Die dritte Herausforderung ist, wie bereits kurz erwähnt, die Versionierung. Neue Versionen der HL7-Standards haben die Semantik der modellierten Daten verändert. Bei der Ressource AllergyIntolerance wurde beispielsweise "assertedData" in "recordedDate" geändert, was sich semantisch vom früheren Modell unterscheidet. Dies stellt ein großes Problem dar, wenn es um die Modellierung von Daten im FHIR-Format geht. Um dieses Problem zu lösen, müssen die Entwickler entweder eine Übersetzungsschicht einführen oder die gesamten Daten auf die neue Version migrieren. In openEHR ist das Datenmodell durch ein Basisreferenzmodell auf Veränderungen vorbereitet. Es besteht aus einer Reihe von generischen Basisklassen und -typen. Dies ermöglicht der Plattform die Modellierung von klinischen Archetypen und Vorlagen für verschiedene Anwendungsfälle. Die Entwickler von IT-Systemen für das Gesundheitswesen können ihre benötigten Parameter aus den Archetypen und Vorlagen auswählen, um ihr Referenzmodell zu erstellen und so die Modellierungsumgebung innerhalb der Software zu schaffen.
Die obige Diskussion führt uns zu der wichtigen Erkenntnis, dass sowohl FHIR als auch openEHR eine entscheidende Rolle bei der Gewährleistung einer effektiven Interoperabilität in Cloud-Umgebungen spielen. Eine zukunftsorientierte digitale Architektur in der Cloud muss mit FHIR und openEHR abgebildet werden (Abbildung 2), um die Produktivität, Benutzerfreundlichkeit und Flexibilität deutlich zu verbessern. FHIR und openEHR können entsprechend den spezifischen Anwendungsfällen und Anforderungen abgebildet werden.

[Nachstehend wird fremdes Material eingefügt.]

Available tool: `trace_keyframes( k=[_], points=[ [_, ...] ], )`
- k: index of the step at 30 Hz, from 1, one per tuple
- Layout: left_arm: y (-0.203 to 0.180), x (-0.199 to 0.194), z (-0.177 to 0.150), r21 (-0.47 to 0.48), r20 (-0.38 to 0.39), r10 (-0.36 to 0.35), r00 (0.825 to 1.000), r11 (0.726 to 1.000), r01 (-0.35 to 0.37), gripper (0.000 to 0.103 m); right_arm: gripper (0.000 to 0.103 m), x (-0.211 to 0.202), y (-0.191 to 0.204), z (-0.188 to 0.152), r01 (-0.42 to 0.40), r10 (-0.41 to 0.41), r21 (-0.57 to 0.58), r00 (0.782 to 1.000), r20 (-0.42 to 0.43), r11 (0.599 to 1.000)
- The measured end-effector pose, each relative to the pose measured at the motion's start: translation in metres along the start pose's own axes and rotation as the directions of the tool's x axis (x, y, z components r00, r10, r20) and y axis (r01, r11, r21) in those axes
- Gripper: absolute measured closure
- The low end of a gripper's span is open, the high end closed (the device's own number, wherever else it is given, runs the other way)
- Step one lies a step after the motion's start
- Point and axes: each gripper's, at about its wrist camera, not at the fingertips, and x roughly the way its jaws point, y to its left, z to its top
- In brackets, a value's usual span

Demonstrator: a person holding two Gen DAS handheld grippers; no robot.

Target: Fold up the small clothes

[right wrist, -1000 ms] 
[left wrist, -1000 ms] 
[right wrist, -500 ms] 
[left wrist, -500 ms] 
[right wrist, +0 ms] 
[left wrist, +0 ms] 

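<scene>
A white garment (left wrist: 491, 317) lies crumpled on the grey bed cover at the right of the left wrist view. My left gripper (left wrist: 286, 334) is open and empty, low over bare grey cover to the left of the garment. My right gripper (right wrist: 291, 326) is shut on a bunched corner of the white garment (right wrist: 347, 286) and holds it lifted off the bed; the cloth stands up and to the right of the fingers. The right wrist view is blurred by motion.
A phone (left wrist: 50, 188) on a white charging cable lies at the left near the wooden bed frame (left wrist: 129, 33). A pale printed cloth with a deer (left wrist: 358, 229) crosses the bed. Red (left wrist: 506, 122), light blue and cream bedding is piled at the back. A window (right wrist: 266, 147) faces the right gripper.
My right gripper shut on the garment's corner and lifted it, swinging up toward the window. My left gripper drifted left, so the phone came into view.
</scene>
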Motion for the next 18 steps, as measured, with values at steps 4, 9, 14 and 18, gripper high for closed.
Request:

Abbildung 2: Grundlegende digitale Architektur zur Veranschaulichung der kombinierten Nutzung von FHIR und openEHR
Die erste Abbildung zeigt ein grundlegendes interoperables System für den Austausch von Kurzinformationen zwischen Anwendungen. Hier hilft FHIR, die Anwendungssysteme zu verbinden, während openEHR eine bessere Kontrolle über die komplexen Datensätze ermöglicht.

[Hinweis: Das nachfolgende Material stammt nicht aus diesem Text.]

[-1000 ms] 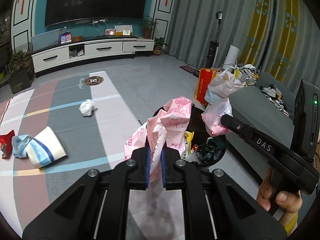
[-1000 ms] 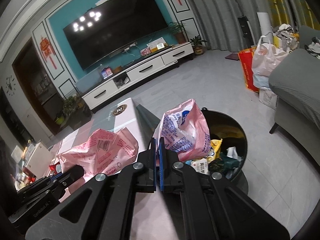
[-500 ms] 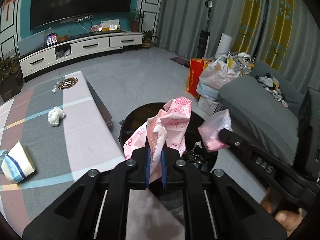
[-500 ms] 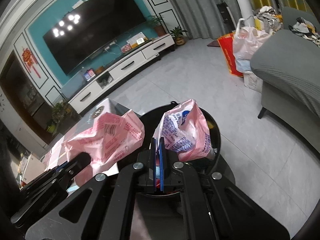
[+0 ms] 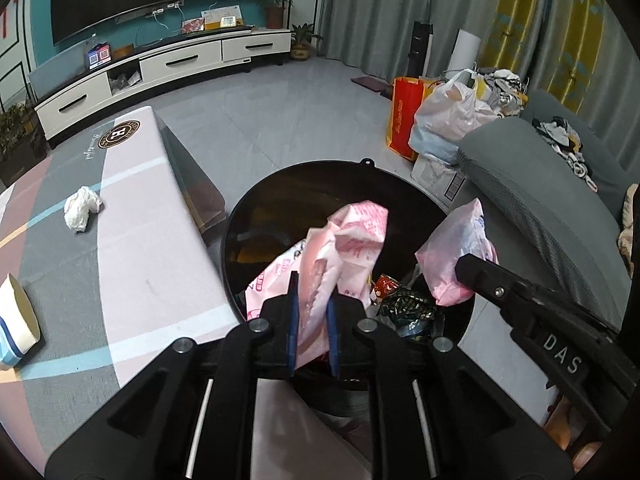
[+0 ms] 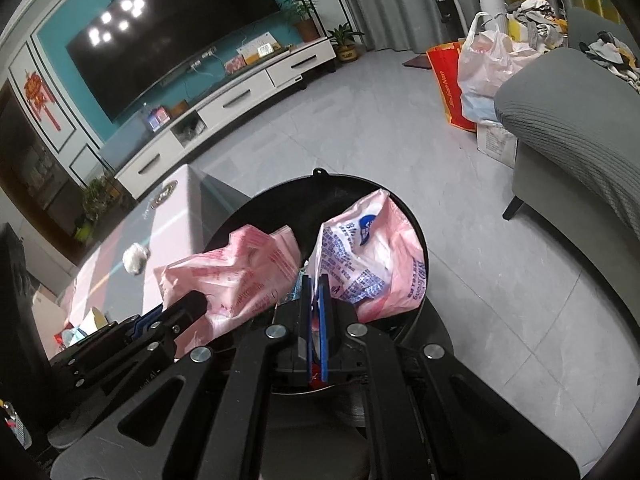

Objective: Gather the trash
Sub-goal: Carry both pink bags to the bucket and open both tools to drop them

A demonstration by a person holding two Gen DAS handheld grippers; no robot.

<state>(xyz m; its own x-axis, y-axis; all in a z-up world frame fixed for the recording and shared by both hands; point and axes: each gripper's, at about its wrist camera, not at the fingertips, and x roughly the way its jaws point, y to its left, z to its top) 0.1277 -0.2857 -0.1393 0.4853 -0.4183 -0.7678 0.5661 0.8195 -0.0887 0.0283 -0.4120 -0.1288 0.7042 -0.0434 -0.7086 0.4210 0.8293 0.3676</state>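
Left claw [image 5: 311, 304] grips pink wrapper [image 5: 348, 236] | right claw [image 6: 315, 300] — pink bag [image 6: 372, 256] | "DAS"

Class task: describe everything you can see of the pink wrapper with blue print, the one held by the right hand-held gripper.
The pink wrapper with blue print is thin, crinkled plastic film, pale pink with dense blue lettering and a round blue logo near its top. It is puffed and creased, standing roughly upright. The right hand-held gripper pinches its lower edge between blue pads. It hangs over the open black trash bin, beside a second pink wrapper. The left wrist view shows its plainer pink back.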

Das zweite Bild zeigt, wie Entwickler openEHR als Übersetzungsschnittstelle für die FHIR-API nutzen können.
Das dritte Bild zeigt eine tiefer gehende Nutzung von openEHR, diesmal als API. In einigen Anwendungsfällen wird die openEHR-API in Verbindung mit der FHIR-API verwendet, um komplexe Datensätze zu erfassen und eine umfassende Interoperabilität zu ermöglichen.

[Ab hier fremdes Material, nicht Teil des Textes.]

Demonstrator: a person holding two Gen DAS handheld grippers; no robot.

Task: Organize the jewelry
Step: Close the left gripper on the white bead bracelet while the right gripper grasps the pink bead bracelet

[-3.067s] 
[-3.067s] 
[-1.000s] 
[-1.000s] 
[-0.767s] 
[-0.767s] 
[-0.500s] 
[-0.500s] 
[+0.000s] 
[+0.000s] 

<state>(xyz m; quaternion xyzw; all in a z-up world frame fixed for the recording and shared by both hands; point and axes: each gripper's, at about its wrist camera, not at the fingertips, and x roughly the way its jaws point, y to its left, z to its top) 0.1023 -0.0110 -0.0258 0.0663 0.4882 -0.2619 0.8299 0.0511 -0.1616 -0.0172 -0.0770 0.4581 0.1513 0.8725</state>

Der Einsatz von FHIR und openEHR in der Cloud-Architektur bietet die folgenden Hauptvorteile:
- Durch die Kombination von openEHR und FHIR können IT-Teams im Gesundheitswesen sicherstellen, dass die Daten in der Cloud auch nach Aktualisierungen der HL7-Standards intakt bleiben.
- Die kombinierte Interoperabilität hilft IT-Teams bei der Skalierung mit verschiedenen Cloud-Lösungen, ohne Angst vor Datenverlust oder Bedeutungsverlust.
- Die von EHR und FHIR festgelegten Standards ermöglichen es Unternehmendes Gesundheitswesens, die von der Cloud gebotenen Möglichkeiten zu nutzen, z. B. die Fernkommunikation mit Patienten und Ärzten.
Die Realisierung dieser Vorteile hängt von der Größe der Gesundheitsakten, der Gesundheitsorganisation, der Anzahl der Patienten und ähnlichen Faktoren ab.
Wir dürfen nicht vergessen, dass sich die Gesundheitsbranche jetzt in einer Phase befindet, in der die Integration ausgereifter und komplementärer Technologien die Wahrnehmung von Patientenergebnissen und der Gesundheit der Bevölkerung verändern könnte. Da Cloud Computing die Skalierbarkeit und Agilität der Unternehmen verbessert, sind robuste Standards für Interoperabilität und Speicherung von entscheidender Bedeutung für die Datennutzung und -speicherung geworden.